Reign of the dim bulbs
April 1, 2011 - 1:16 am
So widespread is the outrage over the absurd federal ban of Americans’ familiar incandescent light bulbs that individual states are starting to act in defiance of the federal power grab.
Leading the way, South Carolina lawmakers now propose an “Incandescent Light Bulb Freedom Act.”
Because the Constitution grants the central government power to regulate only “interstate commerce” — commerce across state lines — the proposed state law would allow firms to manufacture incandescent bulbs (the kind invented by Thomas Edison more than a century ago) in South Carolina, so long as they stamp them “Made in South Carolina” and sell them only within the state.
Current federal law orders domestic producers — under the guise of energy efficiency — to stop manufacturing 100-watt incandescent bulbs in 2012, with lower-wattage bulbs to be phased out by 2014, though even the original sponsor of the measure now says it was a mistake and that he would vote for repeal.
The South Carolina bill is expected to win approval in the House, though state Senate approval is uncertain.
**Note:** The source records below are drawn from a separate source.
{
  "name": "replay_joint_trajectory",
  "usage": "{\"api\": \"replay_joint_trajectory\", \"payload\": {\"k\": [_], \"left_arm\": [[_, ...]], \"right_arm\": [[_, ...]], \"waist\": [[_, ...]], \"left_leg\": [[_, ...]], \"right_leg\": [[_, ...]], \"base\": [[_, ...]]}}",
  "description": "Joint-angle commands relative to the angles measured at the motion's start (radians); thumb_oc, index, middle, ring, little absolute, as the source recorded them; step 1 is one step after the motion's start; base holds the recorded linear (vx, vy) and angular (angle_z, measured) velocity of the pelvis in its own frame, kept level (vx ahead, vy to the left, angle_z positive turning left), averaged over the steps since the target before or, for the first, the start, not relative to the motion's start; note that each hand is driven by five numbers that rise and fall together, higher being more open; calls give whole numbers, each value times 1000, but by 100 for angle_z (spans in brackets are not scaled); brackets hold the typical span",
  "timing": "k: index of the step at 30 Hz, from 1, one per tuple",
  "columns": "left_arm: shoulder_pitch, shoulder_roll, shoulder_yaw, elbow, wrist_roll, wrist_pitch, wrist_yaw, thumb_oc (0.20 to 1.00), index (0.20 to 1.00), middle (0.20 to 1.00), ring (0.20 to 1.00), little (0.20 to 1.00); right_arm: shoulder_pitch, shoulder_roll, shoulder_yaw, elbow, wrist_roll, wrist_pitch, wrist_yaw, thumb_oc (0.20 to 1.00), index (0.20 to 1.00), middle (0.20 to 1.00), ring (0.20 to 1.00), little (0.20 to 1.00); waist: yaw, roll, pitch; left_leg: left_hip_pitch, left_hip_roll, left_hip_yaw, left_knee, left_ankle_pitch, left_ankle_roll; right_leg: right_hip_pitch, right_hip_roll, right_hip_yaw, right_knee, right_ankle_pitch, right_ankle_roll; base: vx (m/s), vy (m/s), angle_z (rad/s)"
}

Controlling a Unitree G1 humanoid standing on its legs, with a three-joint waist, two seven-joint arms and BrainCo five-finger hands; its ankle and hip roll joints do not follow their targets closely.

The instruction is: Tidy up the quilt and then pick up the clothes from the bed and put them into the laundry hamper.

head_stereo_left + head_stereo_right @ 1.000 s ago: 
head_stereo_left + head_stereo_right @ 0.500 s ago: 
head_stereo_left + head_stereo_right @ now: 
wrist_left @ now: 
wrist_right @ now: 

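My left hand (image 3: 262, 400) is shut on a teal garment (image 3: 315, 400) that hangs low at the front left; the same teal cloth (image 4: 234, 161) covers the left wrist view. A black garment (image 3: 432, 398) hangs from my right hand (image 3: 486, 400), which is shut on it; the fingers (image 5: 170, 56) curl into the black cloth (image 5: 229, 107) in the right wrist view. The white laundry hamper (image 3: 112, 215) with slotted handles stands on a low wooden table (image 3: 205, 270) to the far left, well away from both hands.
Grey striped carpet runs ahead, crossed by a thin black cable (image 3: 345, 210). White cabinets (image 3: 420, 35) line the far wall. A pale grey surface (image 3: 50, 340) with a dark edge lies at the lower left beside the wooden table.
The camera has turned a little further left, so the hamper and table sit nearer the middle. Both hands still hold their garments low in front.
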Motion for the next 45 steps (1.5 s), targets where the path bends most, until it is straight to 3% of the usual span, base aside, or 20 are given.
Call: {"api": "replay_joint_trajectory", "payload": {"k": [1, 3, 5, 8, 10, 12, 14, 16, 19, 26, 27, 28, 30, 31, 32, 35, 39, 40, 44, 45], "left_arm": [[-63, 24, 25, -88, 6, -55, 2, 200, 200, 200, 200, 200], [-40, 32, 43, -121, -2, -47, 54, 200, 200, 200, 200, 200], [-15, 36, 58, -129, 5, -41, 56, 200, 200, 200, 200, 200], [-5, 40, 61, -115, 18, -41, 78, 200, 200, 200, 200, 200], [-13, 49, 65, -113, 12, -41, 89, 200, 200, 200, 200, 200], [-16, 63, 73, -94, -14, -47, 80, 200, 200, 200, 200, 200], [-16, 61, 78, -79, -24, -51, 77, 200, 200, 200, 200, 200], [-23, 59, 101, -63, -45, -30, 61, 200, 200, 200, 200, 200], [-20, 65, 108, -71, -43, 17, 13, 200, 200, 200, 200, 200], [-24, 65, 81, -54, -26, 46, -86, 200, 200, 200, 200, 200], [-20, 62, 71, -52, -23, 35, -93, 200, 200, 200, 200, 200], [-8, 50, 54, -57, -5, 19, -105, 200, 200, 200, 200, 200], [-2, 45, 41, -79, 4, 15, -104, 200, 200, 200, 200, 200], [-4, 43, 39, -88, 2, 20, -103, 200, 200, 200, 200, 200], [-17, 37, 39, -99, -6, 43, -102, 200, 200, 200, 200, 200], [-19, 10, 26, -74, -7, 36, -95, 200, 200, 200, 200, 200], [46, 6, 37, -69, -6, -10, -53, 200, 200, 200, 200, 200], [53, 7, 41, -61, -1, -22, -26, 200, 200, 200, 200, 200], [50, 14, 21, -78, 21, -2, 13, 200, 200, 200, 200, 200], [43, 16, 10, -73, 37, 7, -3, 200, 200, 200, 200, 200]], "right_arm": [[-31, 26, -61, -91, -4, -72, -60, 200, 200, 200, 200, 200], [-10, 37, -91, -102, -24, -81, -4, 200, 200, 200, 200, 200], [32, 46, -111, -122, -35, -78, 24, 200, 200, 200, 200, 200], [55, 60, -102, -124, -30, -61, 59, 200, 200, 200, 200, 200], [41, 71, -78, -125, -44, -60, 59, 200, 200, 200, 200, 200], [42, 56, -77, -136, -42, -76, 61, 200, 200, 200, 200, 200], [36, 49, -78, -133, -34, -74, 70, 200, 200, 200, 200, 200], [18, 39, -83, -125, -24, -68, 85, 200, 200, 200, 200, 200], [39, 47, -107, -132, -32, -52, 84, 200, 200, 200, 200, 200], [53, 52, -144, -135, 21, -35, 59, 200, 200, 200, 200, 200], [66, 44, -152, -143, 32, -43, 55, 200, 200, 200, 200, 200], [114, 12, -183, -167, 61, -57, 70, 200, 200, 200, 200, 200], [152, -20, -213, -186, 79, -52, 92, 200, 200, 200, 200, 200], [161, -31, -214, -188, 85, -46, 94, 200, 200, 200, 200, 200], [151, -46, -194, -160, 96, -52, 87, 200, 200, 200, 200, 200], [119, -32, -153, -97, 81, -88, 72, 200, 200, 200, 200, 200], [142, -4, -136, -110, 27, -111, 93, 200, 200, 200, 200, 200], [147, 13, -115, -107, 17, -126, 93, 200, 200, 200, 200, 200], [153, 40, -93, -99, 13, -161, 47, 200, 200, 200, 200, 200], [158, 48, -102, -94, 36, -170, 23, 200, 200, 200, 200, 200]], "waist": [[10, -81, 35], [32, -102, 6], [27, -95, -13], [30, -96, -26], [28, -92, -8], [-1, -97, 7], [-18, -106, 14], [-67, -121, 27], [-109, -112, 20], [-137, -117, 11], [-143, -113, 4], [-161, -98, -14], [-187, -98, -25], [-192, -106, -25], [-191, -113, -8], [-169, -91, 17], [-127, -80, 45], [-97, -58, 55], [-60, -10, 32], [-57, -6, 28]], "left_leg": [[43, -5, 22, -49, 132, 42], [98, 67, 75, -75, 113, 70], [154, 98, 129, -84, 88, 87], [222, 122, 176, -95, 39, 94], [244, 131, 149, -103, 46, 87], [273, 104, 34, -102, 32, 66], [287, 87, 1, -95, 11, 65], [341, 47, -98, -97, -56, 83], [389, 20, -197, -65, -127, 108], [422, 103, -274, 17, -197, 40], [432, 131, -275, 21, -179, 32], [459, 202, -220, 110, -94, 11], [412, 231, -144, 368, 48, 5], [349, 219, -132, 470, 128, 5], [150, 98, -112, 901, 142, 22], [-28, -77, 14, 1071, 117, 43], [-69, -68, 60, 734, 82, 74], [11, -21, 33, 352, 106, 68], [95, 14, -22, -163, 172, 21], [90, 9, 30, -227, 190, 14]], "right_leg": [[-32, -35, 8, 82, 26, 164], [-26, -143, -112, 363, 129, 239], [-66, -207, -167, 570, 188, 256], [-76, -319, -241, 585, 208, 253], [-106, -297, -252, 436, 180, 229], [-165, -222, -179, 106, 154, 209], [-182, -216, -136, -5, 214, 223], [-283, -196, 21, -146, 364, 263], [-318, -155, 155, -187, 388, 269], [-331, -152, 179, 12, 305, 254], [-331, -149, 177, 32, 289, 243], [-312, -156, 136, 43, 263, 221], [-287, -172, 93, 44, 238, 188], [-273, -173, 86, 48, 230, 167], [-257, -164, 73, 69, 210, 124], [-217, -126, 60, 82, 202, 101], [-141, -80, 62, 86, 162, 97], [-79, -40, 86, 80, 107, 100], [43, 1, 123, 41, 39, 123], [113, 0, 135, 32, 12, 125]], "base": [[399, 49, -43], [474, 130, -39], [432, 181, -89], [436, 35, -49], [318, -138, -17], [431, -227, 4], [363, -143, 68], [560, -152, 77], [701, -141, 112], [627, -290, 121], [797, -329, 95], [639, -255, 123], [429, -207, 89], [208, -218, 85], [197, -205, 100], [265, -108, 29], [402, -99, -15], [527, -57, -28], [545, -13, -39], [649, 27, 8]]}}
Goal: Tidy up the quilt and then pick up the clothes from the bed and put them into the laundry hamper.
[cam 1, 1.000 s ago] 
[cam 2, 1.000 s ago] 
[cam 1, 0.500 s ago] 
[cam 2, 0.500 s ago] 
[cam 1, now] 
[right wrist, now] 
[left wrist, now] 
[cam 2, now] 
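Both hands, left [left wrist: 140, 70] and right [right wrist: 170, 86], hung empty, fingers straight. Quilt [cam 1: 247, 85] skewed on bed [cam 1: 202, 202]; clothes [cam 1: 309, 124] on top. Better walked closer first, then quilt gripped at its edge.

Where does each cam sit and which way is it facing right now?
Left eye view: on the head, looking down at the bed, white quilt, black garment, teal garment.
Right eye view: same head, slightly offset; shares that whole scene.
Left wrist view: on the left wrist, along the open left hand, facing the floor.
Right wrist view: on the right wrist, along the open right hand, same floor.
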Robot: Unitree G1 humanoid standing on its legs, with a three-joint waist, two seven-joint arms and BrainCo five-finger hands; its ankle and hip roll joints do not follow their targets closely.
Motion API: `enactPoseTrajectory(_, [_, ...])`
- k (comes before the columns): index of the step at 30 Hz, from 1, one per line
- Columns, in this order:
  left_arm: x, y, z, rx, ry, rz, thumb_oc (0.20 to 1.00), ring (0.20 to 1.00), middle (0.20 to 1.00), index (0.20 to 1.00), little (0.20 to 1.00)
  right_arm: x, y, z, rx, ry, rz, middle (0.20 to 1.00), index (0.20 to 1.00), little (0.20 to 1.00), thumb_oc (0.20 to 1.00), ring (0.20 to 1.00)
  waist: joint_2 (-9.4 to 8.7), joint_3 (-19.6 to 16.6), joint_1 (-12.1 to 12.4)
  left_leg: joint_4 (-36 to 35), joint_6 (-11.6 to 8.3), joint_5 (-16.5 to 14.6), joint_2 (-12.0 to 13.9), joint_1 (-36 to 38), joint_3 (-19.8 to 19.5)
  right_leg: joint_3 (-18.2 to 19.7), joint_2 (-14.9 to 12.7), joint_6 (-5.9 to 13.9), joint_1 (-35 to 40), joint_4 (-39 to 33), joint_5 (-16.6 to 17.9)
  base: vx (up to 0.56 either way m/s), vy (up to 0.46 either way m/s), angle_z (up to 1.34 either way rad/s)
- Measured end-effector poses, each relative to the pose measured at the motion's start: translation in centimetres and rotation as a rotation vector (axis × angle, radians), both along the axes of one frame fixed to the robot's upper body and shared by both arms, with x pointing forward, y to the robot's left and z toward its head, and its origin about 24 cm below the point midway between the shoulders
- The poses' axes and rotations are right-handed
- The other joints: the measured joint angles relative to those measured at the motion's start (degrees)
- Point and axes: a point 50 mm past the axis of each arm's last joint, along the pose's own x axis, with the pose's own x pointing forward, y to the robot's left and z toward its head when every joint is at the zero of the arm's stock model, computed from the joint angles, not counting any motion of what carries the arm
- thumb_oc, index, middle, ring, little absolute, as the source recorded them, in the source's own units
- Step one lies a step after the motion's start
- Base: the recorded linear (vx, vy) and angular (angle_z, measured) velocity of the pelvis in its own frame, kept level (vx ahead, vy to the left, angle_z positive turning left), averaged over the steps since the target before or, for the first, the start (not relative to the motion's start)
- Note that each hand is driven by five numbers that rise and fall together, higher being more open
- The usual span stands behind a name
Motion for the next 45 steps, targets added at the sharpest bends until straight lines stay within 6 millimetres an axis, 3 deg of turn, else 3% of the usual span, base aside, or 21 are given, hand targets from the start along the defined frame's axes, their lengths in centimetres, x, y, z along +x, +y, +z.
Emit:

That the states are reduced to such desperate — and largely futile and symbolic — measures as these “light bulb freedom” acts is pathetic and revolting. Activist politicians have for decades used the “commerce clause” to justify federal intervention into virtually anything. For almost 60 years, the courts have gone along — the final absurdity was reached in the infamous Wickard v. Filburn case in the early 1940s, in which the Supreme Court held an Ohio farmer could be punished for growing grain on his own land to feed his own livestock without federal “permission,” because such an act meant he might buy less feed from growers in other states, thus affecting interstate commerce.
In fact, Congress has no business telling us what type of light bulbs we may buy. If compact fluorescent light bulbs can justify their higher acquisition costs and other perceived deficiencies by helping reduce consumers’ electric bills, manufacturers and retailers are free to promote those advantages, and American consumers are surely smart enough to make their own decisions after weighing those claims.
And even should all these sensible objections fail, the simple fact is that a federal government attempting to control our light bulbs, the size of our toilet tanks, and where we can acquire our medical care and how much we can be charged for it, will be unable within the decade even to fund its post office, its Navy and its federal courts.